» **Your task**
Of the lines below, write out exactly those from the line with "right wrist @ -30" through the line with "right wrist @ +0", both included, and skip the rest.

» **Data shown**
....

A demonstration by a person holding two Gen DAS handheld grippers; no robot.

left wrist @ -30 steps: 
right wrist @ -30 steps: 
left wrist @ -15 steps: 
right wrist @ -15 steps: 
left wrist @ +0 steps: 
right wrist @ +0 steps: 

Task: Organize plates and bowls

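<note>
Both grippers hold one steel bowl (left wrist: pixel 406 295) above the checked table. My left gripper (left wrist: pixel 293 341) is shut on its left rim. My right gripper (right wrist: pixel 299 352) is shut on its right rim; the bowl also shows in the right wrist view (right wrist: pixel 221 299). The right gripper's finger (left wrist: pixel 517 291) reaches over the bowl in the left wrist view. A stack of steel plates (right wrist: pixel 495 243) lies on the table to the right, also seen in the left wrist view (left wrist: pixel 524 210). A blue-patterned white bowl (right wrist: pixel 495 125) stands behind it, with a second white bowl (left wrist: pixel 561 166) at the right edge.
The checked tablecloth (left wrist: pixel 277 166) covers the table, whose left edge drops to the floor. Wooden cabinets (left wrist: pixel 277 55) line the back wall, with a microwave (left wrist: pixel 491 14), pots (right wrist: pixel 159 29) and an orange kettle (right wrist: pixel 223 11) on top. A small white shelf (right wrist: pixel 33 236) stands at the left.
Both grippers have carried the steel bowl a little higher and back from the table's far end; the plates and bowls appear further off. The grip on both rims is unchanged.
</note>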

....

» **Response box**
right wrist @ -30 steps: 
left wrist @ -15 steps: 
right wrist @ -15 steps: 
left wrist @ +0 steps: 
right wrist @ +0 steps: 

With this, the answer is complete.